After voice activation, Windows will manage multiple active agents properly and notify each voice assistant if they are interrupted or deactivated. This allows applications to manage interruptions and other inter-agent events properly.
How does voice activation work?
The Agent Activation Runtime (AAR) is the ongoing process in Windows that manages application activation on a spoken keyword or button press. It starts with Windows as long as there is at least one application on the system that is registered with the system.

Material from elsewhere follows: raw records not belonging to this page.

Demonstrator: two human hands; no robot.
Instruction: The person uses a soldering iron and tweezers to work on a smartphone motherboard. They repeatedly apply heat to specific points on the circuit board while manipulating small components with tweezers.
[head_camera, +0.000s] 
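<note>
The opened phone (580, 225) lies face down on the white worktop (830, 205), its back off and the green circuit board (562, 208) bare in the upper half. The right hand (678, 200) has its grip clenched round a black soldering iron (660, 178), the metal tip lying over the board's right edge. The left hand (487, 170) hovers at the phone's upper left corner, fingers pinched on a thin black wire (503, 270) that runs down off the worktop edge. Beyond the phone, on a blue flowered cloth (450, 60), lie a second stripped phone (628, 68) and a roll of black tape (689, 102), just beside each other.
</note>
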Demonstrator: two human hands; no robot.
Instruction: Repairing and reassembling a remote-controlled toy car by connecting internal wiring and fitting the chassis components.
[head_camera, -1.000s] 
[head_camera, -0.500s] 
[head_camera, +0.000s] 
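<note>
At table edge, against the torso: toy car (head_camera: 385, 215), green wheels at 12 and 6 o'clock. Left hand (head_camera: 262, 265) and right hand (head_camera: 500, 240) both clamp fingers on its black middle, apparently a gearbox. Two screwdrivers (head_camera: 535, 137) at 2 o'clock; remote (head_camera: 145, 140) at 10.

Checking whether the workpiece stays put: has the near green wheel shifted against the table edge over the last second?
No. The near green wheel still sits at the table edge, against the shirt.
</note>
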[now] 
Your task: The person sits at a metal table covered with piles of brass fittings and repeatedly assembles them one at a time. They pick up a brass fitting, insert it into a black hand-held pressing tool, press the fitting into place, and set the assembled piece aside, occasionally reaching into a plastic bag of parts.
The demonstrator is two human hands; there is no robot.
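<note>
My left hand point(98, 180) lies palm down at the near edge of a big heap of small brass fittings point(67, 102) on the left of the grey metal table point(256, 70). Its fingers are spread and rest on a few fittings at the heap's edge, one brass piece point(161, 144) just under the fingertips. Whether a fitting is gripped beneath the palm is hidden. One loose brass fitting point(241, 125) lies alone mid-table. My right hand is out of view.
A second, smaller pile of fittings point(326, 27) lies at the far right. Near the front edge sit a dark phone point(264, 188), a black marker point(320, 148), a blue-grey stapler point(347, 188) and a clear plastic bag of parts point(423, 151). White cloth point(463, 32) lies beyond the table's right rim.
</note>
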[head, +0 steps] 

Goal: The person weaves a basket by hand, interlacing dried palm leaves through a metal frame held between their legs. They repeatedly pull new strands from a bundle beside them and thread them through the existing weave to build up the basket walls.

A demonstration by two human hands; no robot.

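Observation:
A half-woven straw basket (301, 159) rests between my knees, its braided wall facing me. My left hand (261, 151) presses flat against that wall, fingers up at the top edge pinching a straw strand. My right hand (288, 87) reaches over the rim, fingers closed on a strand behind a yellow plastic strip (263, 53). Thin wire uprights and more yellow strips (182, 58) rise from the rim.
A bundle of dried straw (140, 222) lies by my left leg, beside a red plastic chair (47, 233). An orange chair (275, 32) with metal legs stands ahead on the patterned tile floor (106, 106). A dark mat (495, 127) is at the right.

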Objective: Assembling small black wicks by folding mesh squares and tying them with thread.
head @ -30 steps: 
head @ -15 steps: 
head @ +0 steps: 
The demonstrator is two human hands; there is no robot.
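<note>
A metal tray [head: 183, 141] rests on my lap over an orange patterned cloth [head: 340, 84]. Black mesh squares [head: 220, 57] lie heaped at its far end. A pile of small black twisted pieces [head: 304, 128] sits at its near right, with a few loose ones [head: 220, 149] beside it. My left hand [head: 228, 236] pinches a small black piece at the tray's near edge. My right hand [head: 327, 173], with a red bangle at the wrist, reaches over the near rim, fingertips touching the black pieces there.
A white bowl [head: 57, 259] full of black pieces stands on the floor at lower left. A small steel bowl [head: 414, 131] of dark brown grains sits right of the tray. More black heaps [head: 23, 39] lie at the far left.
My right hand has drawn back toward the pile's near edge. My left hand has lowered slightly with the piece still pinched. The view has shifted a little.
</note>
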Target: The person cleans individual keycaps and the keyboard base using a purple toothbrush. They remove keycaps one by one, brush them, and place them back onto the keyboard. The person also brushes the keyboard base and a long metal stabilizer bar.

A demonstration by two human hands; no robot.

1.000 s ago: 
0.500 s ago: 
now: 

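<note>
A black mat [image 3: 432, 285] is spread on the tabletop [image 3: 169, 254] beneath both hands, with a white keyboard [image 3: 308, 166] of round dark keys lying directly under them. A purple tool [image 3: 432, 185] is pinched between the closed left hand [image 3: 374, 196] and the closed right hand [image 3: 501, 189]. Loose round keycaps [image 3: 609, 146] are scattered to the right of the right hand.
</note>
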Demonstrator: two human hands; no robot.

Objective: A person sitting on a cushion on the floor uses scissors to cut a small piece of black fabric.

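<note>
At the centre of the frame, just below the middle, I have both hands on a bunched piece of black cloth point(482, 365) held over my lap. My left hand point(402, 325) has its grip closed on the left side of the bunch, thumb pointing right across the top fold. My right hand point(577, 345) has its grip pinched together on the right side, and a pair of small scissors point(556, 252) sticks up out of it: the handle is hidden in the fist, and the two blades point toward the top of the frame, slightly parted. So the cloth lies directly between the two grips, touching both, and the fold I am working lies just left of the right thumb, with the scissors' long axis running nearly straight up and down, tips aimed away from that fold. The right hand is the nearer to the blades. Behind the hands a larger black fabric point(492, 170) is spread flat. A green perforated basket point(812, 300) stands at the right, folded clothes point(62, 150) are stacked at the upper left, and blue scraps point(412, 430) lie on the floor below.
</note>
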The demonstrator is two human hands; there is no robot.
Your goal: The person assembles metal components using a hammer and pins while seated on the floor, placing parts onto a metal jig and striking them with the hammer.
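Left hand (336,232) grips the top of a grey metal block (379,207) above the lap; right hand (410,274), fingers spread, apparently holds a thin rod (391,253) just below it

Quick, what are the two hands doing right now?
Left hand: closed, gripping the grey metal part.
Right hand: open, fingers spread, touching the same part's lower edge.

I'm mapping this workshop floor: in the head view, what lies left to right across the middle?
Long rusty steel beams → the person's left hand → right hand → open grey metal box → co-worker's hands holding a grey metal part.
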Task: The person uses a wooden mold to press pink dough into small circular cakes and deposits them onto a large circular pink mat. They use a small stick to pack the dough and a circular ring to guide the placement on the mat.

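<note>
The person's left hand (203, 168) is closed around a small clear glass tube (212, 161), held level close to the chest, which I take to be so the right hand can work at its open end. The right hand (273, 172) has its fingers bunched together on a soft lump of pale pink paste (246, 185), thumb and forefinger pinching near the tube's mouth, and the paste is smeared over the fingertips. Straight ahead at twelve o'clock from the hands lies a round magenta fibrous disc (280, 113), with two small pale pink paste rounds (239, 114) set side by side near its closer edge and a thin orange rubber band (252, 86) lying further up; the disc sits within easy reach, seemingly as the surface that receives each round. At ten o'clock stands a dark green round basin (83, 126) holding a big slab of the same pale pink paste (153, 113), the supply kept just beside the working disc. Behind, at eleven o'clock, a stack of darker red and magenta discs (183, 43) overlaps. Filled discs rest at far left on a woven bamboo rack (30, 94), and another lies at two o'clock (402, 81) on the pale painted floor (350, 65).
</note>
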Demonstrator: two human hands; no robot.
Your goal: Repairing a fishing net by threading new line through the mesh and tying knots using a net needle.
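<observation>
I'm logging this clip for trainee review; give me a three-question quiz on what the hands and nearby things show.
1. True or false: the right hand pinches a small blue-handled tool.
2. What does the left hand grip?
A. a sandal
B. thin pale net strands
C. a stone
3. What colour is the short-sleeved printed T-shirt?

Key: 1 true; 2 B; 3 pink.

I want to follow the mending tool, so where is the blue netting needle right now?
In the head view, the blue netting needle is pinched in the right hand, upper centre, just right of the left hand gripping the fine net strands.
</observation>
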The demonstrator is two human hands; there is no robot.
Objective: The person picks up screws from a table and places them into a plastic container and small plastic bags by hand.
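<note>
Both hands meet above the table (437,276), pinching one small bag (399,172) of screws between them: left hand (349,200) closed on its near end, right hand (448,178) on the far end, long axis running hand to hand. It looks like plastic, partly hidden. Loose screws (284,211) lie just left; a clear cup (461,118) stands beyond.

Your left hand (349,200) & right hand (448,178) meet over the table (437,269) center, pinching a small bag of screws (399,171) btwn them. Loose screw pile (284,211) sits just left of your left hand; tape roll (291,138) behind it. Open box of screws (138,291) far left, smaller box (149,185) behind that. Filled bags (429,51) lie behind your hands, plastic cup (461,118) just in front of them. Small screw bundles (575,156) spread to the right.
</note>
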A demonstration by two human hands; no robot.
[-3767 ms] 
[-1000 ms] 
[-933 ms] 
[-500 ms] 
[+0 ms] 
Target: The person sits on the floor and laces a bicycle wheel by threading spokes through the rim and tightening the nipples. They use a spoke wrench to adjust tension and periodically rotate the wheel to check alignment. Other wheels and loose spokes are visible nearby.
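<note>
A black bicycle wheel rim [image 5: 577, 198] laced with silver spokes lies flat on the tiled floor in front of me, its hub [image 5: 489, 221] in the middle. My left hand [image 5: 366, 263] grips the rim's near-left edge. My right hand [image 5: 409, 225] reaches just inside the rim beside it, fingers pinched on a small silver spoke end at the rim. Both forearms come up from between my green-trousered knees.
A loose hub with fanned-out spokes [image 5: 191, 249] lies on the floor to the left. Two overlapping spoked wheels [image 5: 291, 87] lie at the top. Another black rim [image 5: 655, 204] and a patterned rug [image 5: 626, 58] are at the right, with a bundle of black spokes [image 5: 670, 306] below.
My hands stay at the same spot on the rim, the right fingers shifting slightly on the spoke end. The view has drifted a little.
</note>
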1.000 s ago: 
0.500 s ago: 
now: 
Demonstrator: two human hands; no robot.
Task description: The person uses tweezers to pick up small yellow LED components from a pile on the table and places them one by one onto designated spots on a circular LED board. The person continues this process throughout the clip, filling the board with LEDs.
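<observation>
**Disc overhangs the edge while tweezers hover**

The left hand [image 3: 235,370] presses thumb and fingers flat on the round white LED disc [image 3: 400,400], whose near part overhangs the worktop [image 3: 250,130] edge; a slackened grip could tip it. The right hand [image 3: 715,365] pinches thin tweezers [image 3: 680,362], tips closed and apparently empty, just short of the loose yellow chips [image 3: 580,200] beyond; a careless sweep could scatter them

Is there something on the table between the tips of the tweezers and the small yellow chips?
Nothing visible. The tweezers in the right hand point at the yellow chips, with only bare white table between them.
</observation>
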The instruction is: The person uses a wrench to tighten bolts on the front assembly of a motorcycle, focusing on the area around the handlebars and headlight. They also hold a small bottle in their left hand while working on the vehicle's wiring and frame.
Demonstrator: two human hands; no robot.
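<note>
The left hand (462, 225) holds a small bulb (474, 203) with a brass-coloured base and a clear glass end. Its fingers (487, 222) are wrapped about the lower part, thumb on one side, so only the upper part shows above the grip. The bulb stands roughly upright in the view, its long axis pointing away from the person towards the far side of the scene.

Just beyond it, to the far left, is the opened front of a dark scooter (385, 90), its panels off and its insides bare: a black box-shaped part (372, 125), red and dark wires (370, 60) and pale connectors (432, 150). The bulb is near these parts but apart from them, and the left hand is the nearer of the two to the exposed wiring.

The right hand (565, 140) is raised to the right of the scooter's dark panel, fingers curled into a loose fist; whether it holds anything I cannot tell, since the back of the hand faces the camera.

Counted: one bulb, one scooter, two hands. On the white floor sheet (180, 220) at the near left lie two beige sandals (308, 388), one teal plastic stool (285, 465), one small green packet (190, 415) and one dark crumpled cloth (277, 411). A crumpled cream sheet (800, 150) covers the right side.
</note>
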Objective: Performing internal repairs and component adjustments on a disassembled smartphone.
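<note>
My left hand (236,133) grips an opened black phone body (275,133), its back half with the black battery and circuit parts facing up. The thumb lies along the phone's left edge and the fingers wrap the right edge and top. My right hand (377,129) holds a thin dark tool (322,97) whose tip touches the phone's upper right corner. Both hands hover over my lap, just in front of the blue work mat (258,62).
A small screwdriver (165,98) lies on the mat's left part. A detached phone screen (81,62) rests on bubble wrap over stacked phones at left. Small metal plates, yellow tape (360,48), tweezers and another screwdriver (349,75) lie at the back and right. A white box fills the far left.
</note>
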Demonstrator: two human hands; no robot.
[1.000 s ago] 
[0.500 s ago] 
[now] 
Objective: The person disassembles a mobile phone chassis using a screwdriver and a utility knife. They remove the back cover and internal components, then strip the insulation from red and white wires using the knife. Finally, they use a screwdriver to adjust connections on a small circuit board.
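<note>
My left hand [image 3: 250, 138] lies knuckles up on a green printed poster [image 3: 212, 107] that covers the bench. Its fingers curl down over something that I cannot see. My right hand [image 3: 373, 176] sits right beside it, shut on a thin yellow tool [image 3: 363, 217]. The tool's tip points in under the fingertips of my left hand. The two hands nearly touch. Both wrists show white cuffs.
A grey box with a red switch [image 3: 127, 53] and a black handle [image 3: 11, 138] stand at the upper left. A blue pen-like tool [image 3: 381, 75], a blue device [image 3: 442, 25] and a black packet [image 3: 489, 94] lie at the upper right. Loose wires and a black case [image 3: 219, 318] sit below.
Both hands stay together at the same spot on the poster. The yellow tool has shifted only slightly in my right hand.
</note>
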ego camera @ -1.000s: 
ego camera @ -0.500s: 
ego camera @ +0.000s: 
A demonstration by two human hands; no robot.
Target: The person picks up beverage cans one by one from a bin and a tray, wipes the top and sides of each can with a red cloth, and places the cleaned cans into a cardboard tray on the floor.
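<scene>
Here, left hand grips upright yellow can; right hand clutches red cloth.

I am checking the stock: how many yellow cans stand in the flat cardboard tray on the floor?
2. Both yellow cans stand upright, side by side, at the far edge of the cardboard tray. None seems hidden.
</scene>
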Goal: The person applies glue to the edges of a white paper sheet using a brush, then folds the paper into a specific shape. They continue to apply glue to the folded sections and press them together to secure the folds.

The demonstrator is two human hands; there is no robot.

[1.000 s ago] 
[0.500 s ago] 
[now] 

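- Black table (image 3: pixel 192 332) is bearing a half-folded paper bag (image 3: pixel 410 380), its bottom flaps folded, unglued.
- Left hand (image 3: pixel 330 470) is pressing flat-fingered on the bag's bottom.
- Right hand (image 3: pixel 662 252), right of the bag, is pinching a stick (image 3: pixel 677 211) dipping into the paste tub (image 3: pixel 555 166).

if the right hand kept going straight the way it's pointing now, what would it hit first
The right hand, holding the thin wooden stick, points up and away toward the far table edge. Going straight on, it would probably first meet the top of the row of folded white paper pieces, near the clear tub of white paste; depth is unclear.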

Applications interact with AAR through the ConversationalAgent APIs in the Windows SDK.
When the user speaks a keyword, the software or hardware keyword spotter on the system notifies AAR that a keyword has been detected, providing a keyword ID. AAR in turn sends a request to BackgroundService to start the application with the corresponding application ID.
The first time a voice activated application is run, it registers its app ID and keyword information through the ConversationalAgent APIs. AAR registers all configurations in the global mapping with the hardware or software keyword spotter on the system, allowing them to detect the application's keyword. The application also registers with the Background Service.
Note that this means an application cannot be activated by voice until it has been run once and registration has been allowed to complete.
Receiving an activation
Upon receiving the request from AAR, the Background Service launches the application. The application receives a signal through the OnBackgroundActivated life-cycle method in
App.xaml.cs with a unique event argument. This argument tells the application that it was activated by AAR and that it should start keyword verification.
If the application successfully verifies the keyword, it can make a request that appears in the foreground. When this request succeeds, the application displays UI and continues its interaction with the user.
AAR still signals active applications when their keyword is spoken. Rather than signaling through the life-cycle method in
App.xaml.cs, though, it signals through an event in the ConversationalAgent APIs.
The keyword spotter that triggers the application to start has achieved low power consumption by simplifying the keyword model. This allows the keyword spotter to be "always on" without a high power impact, but it also means the keyword spotter will likely have a high number of "false accepts" where it detects a keyword even though no keyword was spoken. This is why the voice activation system launches the application in the background: to give the application a chance to verify that the keyword was spoken before interrupting the user's current session. AAR saves the audio since a few seconds before the keyword was spotted and makes it accessible to the application. The application can use this to run a more reliable keyword spotter on the same audio.